*Prompt*: Go line by line through the entries below and copy those containing the string "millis".

*Data to process*:
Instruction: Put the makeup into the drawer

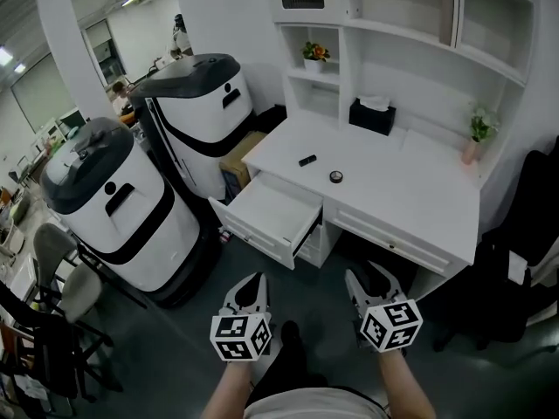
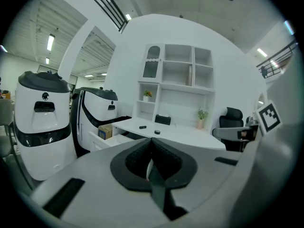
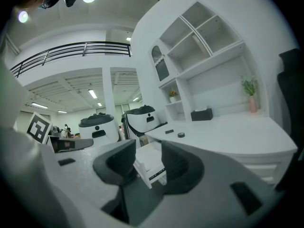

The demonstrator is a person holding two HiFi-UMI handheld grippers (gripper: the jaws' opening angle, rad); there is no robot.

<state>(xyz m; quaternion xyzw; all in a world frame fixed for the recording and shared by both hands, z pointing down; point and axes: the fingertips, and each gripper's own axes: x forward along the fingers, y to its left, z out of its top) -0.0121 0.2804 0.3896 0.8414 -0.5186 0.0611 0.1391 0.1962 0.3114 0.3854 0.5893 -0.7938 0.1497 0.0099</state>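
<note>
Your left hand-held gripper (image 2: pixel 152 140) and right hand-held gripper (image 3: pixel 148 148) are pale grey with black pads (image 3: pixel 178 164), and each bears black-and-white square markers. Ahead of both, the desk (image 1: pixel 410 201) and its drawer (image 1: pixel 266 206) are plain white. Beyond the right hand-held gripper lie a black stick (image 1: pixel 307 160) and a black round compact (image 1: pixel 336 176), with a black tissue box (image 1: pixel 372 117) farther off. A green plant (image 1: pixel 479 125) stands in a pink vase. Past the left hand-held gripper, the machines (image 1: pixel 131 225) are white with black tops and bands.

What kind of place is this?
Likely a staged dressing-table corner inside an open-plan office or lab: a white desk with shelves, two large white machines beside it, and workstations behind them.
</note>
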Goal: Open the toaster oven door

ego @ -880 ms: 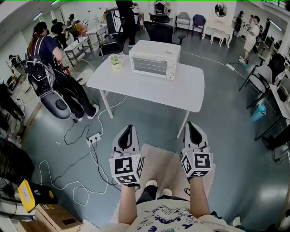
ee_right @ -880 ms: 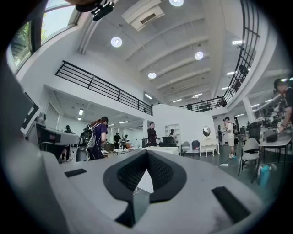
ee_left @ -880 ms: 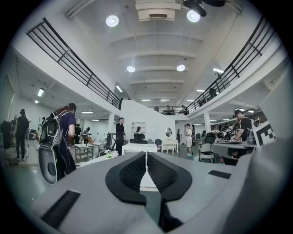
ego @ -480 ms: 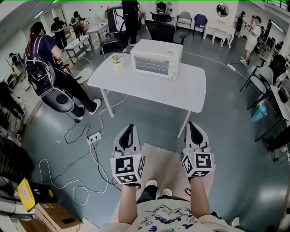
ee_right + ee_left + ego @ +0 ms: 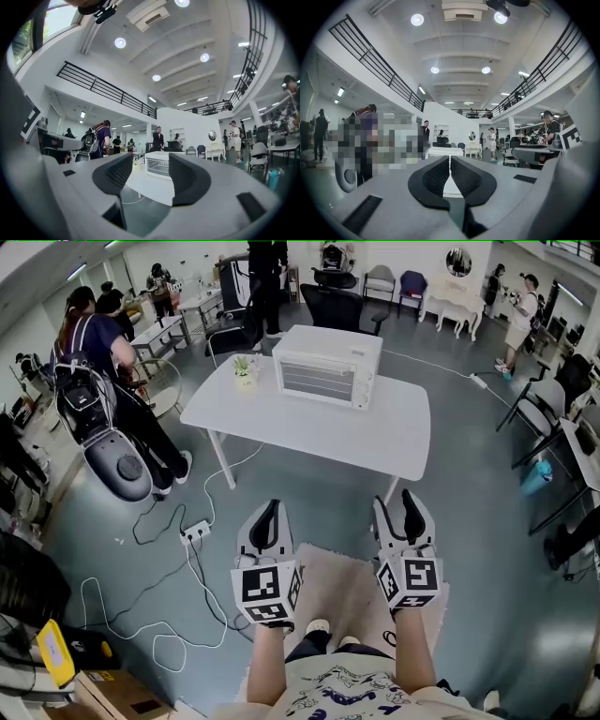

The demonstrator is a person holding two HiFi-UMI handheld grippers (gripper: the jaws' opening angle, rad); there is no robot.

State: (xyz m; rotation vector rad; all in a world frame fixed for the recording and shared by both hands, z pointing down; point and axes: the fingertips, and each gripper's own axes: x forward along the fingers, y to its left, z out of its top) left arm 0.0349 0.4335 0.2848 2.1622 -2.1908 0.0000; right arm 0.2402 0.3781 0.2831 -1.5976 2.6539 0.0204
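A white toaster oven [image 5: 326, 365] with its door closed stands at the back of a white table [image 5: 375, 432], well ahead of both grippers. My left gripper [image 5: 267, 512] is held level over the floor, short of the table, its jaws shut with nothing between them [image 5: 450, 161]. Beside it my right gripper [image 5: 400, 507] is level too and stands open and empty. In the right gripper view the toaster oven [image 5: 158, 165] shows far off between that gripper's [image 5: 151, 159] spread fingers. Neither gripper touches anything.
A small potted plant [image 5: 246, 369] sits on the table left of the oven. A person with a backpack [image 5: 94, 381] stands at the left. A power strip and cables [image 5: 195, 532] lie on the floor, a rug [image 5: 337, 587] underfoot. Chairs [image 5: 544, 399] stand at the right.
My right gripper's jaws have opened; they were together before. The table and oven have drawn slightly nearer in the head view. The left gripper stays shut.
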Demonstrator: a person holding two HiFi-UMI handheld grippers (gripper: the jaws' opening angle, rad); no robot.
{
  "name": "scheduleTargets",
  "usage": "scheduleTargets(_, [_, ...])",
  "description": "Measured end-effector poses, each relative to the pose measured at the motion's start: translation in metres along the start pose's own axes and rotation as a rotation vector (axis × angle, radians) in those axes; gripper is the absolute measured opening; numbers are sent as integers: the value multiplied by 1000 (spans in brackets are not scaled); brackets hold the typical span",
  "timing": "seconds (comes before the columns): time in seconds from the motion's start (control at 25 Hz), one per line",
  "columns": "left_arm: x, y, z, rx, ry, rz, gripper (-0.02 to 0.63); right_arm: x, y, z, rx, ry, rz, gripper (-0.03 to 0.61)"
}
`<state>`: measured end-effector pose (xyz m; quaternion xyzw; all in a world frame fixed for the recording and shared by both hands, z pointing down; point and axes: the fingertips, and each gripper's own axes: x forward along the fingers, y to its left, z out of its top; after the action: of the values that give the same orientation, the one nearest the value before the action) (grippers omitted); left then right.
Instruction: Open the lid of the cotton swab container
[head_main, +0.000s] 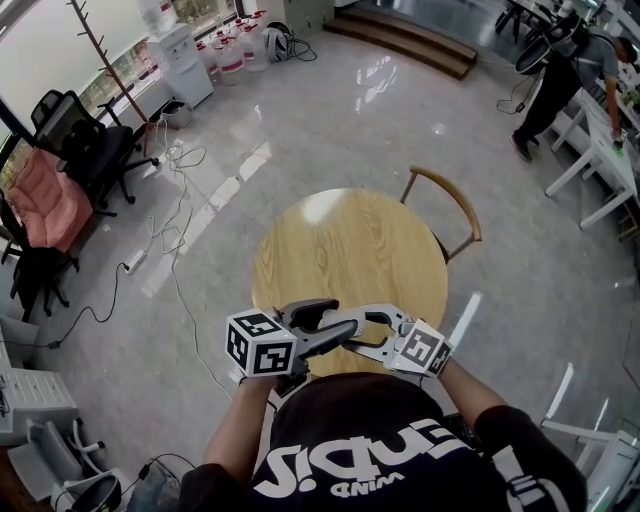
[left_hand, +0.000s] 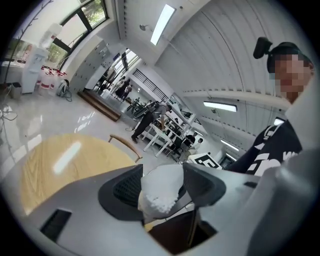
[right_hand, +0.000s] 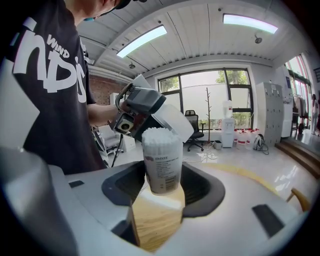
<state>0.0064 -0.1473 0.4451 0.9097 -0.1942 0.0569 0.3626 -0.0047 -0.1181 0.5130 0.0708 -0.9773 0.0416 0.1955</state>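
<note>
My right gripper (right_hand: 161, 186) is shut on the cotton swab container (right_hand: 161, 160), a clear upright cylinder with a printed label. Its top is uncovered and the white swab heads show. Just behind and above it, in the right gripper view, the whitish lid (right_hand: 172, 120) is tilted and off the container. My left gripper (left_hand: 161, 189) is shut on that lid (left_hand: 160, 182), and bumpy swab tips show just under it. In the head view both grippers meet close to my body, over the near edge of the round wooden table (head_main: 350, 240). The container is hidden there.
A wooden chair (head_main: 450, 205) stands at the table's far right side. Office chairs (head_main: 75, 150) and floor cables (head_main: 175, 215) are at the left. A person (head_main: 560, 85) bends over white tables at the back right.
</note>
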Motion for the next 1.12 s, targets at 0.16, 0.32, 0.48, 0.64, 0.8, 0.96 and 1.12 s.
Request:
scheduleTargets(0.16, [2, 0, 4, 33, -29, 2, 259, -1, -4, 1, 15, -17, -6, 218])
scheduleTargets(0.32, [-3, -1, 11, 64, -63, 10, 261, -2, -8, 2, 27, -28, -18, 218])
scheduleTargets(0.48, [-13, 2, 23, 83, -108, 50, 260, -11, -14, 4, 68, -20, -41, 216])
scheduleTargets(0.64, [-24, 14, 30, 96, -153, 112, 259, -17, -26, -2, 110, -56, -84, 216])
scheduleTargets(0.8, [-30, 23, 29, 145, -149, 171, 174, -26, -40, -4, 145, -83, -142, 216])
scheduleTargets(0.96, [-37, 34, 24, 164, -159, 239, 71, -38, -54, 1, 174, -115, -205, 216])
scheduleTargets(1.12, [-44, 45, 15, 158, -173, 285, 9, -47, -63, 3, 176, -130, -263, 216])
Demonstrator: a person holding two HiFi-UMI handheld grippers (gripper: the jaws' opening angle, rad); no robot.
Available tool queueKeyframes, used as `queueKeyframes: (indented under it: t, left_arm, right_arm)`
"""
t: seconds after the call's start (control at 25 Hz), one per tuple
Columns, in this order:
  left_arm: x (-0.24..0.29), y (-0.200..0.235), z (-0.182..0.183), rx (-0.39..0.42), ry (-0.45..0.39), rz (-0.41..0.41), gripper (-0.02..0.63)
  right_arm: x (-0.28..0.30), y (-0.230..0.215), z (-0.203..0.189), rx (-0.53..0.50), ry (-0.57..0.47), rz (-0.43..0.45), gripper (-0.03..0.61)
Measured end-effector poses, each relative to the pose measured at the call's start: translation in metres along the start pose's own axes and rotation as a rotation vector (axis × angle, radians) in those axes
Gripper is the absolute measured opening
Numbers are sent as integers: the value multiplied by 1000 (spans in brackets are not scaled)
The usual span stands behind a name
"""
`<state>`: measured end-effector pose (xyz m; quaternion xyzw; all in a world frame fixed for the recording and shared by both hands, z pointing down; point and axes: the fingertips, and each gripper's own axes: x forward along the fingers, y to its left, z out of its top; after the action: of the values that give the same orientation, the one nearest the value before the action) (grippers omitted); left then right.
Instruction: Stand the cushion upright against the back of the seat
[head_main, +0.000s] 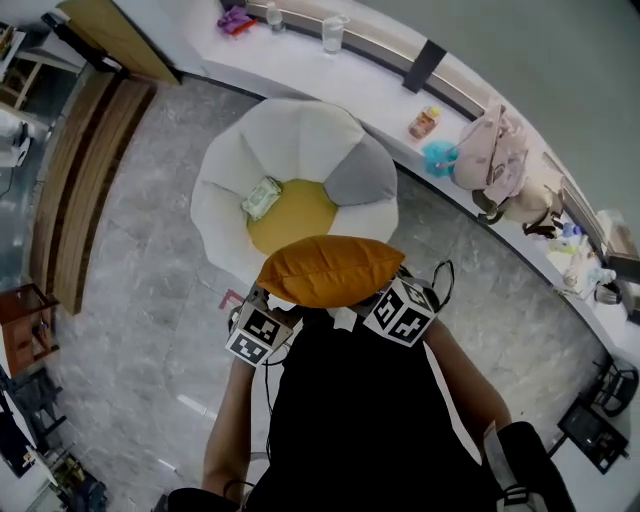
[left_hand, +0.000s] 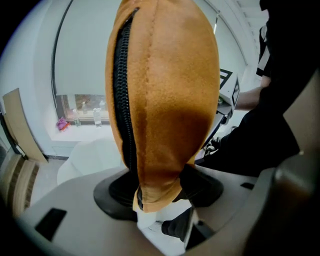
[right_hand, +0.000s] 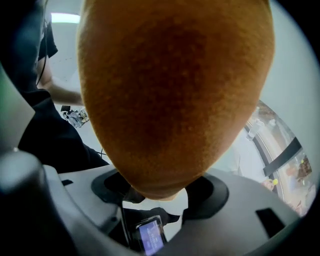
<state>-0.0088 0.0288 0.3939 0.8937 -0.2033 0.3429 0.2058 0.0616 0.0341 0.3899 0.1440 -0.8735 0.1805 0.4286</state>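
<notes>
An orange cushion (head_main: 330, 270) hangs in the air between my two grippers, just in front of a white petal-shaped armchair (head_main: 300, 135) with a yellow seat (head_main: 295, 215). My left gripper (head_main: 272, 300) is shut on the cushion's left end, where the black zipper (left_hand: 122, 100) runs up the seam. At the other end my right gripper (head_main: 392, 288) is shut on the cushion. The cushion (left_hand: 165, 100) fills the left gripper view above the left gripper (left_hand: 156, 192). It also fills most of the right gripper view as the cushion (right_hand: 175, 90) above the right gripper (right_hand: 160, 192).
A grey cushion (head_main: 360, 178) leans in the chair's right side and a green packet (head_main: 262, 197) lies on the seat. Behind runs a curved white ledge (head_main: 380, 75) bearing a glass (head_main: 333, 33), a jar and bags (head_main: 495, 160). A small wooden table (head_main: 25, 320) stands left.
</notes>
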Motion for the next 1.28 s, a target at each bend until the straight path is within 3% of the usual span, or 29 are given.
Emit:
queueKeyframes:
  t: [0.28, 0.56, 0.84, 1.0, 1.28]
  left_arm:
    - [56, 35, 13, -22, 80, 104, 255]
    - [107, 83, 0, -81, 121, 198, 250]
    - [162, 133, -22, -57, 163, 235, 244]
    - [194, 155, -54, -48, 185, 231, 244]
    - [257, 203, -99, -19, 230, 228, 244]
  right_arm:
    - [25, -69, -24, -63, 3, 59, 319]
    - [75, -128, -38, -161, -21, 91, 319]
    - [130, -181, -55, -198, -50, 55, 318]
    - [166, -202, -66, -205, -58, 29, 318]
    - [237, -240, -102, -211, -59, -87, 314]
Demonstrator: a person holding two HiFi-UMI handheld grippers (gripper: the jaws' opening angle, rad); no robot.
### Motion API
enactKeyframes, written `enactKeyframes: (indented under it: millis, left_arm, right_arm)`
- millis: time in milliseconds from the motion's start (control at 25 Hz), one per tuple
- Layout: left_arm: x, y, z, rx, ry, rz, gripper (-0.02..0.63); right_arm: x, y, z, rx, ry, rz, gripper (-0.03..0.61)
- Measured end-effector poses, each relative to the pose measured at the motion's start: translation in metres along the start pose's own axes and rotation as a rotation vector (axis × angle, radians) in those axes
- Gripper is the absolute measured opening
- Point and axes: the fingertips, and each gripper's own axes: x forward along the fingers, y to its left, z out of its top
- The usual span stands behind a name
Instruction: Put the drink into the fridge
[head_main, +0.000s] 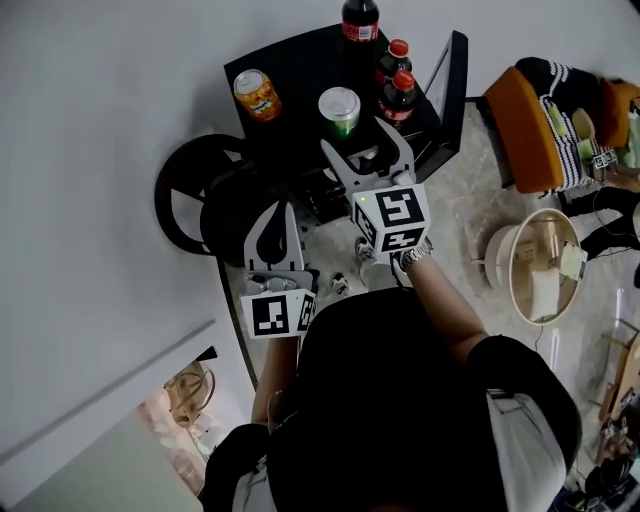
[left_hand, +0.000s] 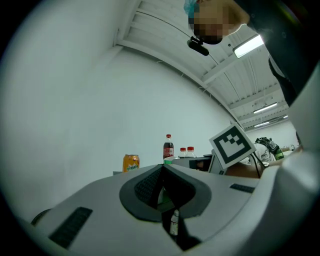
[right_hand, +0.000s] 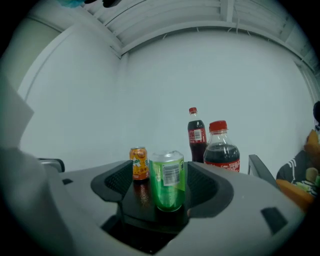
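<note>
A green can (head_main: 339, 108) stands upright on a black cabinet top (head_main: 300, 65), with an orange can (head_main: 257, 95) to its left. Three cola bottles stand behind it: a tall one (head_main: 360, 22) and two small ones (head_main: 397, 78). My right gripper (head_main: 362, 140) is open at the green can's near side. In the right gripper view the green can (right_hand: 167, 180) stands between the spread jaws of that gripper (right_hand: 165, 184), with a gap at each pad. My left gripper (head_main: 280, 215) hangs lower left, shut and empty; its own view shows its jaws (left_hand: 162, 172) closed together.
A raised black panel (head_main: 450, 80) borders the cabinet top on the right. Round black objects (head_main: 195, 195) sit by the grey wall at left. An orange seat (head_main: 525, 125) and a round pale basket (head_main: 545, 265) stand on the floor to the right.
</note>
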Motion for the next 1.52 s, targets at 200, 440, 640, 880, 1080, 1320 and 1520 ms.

*Result of the exercise*:
enactKeyframes, written `enactKeyframes: (indented under it: millis, left_arm, right_arm)`
- millis: time in milliseconds from the motion's start (control at 25 Hz), one per tuple

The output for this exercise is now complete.